Give back all of the data exactly. Leave nothing out.

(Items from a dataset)
====================

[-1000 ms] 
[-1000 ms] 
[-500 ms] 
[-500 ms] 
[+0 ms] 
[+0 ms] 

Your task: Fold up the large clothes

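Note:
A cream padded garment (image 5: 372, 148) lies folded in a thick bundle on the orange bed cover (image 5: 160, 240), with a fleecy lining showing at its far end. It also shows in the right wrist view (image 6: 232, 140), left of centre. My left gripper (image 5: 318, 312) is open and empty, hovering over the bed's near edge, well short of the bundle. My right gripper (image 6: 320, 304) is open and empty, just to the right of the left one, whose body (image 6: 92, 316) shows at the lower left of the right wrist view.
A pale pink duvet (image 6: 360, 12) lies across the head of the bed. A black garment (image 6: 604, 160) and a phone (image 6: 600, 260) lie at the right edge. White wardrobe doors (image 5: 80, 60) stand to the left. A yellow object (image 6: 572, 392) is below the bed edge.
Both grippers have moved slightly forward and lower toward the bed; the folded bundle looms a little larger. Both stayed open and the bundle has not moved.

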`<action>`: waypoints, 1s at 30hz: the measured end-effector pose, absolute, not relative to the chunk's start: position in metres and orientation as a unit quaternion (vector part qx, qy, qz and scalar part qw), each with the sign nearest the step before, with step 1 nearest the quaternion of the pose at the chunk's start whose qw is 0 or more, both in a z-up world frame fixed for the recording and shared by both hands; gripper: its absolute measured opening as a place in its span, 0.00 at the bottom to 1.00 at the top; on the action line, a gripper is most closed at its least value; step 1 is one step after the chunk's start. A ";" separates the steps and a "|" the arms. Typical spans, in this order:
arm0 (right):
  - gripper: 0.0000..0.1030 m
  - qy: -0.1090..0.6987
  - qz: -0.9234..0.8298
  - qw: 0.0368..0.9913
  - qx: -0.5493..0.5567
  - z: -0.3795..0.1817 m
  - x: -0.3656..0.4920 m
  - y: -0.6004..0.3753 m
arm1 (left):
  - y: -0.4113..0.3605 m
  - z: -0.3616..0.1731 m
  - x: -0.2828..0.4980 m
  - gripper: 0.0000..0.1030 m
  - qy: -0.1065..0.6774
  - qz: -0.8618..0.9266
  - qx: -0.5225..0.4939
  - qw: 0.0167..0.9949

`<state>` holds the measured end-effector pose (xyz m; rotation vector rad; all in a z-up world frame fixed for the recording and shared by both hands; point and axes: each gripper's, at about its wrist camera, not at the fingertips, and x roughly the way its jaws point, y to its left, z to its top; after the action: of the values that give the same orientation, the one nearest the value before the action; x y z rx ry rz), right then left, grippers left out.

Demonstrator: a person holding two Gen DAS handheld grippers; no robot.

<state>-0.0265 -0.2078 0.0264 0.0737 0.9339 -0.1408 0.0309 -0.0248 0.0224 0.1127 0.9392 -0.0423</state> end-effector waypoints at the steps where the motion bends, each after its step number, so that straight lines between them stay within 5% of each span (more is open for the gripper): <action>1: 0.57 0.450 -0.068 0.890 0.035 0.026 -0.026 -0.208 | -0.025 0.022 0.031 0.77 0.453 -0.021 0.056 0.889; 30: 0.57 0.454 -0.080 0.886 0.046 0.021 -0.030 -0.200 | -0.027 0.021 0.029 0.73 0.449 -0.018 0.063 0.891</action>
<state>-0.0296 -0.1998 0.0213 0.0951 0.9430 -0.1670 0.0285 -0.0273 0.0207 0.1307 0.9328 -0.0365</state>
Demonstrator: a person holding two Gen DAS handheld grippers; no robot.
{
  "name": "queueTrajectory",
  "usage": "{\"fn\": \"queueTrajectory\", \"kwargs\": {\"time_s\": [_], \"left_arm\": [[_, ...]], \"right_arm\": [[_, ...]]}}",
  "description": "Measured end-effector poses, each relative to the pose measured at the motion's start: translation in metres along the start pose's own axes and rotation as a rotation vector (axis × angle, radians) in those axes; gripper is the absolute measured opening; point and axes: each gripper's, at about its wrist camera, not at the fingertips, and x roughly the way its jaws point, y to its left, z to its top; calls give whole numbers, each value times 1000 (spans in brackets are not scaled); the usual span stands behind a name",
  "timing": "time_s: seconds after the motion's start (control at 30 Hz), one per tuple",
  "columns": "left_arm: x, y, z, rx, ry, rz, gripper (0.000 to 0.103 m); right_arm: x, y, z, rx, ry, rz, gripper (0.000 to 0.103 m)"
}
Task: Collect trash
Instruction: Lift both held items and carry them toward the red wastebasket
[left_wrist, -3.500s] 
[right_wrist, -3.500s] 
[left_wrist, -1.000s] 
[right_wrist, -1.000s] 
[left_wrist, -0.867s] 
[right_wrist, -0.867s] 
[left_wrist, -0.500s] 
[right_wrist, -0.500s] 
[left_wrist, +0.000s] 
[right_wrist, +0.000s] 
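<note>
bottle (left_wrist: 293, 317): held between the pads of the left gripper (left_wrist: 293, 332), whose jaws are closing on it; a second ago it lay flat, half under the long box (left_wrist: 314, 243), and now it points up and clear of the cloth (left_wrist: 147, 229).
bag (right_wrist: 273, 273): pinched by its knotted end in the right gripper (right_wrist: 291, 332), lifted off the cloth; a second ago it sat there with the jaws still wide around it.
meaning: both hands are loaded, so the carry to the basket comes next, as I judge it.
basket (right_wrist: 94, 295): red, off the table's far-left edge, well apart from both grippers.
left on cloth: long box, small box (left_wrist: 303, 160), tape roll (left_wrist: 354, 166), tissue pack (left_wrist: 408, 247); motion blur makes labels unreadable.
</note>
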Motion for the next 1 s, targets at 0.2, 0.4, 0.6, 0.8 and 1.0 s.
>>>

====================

Result of the exercise →
[-1000 ms] 
[-1000 ms] 
[-500 ms] 
[-500 ms] 
[+0 ms] 
[+0 ms] 

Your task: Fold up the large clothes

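Note:
A cream padded garment (image 5: 372, 148) lies folded in a thick bundle on the orange bed cover (image 5: 160, 240), with a fleecy lining showing at its far end. It also shows in the right wrist view (image 6: 232, 140), left of centre. My left gripper (image 5: 318, 312) is open and empty, hovering over the bed's near edge, well short of the bundle. My right gripper (image 6: 320, 304) is open and empty, just to the right of the left one, whose body (image 6: 92, 316) shows at the lower left of the right wrist view.
A pale pink duvet (image 6: 360, 12) lies across the head of the bed. A black garment (image 6: 604, 160) and a phone (image 6: 600, 260) lie at the right edge. White wardrobe doors (image 5: 80, 60) stand to the left. A yellow object (image 6: 572, 392) is below the bed edge.
Both grippers have moved slightly forward and lower toward the bed; the folded bundle looms a little larger. Both stayed open and the bundle has not moved.
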
`<action>`: waypoints, 1s at 30hz: the measured end-effector pose, absolute, not relative to the chunk's start: position in metres and orientation as a unit quaternion (vector part qx, qy, qz and scalar part qw), each with the sign nearest the step before, with step 1 nearest the quaternion of the pose at the chunk's start whose qw is 0 or more, both in a z-up world frame fixed for the recording and shared by both hands; gripper: its absolute measured opening as a place in its span, 0.00 at the bottom to 1.00 at the top; on the action line, a gripper is most closed at its least value; step 1 is one step after the chunk's start. A ";" separates the steps and a "|" the arms. Typical spans, in this order:
arm0 (right):
  - gripper: 0.0000..0.1030 m
  - qy: -0.1090..0.6987
  - qz: -0.9234..0.8298
  - qw: 0.0368..0.9913
  - qx: -0.5493..0.5567
  - z: -0.3795..0.1817 m
  - x: -0.3656..0.4920 m
  - y: -0.6004..0.3753 m
arm1 (left):
  - y: -0.4113..0.3605 m
  - z: -0.3616..0.1731 m
  - x: -0.2828..0.4980 m
  - gripper: 0.0000..0.1030 m
  - qy: -0.1065..0.6774
  - qz: -0.8618..0.9266
  - qx: -0.5225..0.4939
  - qw: 0.0167..0.9949

`<state>` holds the measured end-effector pose (xyz m; rotation vector rad; all in a z-up world frame fixed for the recording and shared by both hands; point and axes: each gripper's, at about its wrist camera, not at the fingertips, and x roughly the way its jaws point, y to its left, z to its top; after the action: of the values that give the same orientation, the one nearest the value before the action; x y z rx ry rz), right then left, grippers left out.

Demonstrator: a person holding two Gen DAS handheld grippers; no robot.

<state>-0.0265 -0.2078 0.0264 0.0737 0.9339 -0.1408 0.0309 -0.0248 0.0224 0.1127 0.9392 -0.0423</state> end-effector waypoints at the steps where the motion bends, each after its step number, so that straight lines between them stay within 5% of each span (more is open for the gripper): <action>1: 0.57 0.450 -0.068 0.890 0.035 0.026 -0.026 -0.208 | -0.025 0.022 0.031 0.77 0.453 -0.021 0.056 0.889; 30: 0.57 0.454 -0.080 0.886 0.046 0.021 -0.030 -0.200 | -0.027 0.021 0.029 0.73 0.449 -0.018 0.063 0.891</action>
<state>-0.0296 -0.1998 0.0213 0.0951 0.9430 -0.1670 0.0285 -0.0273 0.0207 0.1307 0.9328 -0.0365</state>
Demonstrator: a person holding two Gen DAS handheld grippers; no robot.
{
  "name": "queueTrajectory",
  "usage": "{\"fn\": \"queueTrajectory\", \"kwargs\": {\"time_s\": [_], \"left_arm\": [[_, ...]], \"right_arm\": [[_, ...]]}}",
  "description": "Measured end-effector poses, each relative to the pose measured at the motion's start: translation in metres along the start pose's own axes and rotation as a rotation vector (axis × angle, radians) in those axes; gripper is the absolute measured opening; point and axes: each gripper's, at about its wrist camera, not at the fingertips, and x roughly the way its jaws point, y to its left, z to its top; calls give whole numbers, each value times 1000 (spans in brackets are not scaled); the usual span stands behind a name",
  "timing": "time_s: seconds after the motion's start (control at 30 Hz), one per tuple",
  "columns": "left_arm: x, y, z, rx, ry, rz, gripper (0.000 to 0.103 m); right_arm: x, y, z, rx, ry, rz, gripper (0.000 to 0.103 m)"
}
Task: Collect trash
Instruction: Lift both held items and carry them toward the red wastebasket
[left_wrist, -3.500s] 
[right_wrist, -3.500s] 
[left_wrist, -1.000s] 
[right_wrist, -1.000s] 
[left_wrist, -0.867s] 
[right_wrist, -0.867s] 
[left_wrist, -0.500s] 
[right_wrist, -0.500s] 
[left_wrist, +0.000s] 
[right_wrist, +0.000s] 
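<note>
bottle (left_wrist: 293, 317): held between the pads of the left gripper (left_wrist: 293, 332), whose jaws are closing on it; a second ago it lay flat, half under the long box (left_wrist: 314, 243), and now it points up and clear of the cloth (left_wrist: 147, 229).
bag (right_wrist: 273, 273): pinched by its knotted end in the right gripper (right_wrist: 291, 332), lifted off the cloth; a second ago it sat there with the jaws still wide around it.
meaning: both hands are loaded, so the carry to the basket comes next, as I judge it.
basket (right_wrist: 94, 295): red, off the table's far-left edge, well apart from both grippers.
left on cloth: long box, small box (left_wrist: 303, 160), tape roll (left_wrist: 354, 166), tissue pack (left_wrist: 408, 247); motion blur makes labels unreadable.
</note>
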Motion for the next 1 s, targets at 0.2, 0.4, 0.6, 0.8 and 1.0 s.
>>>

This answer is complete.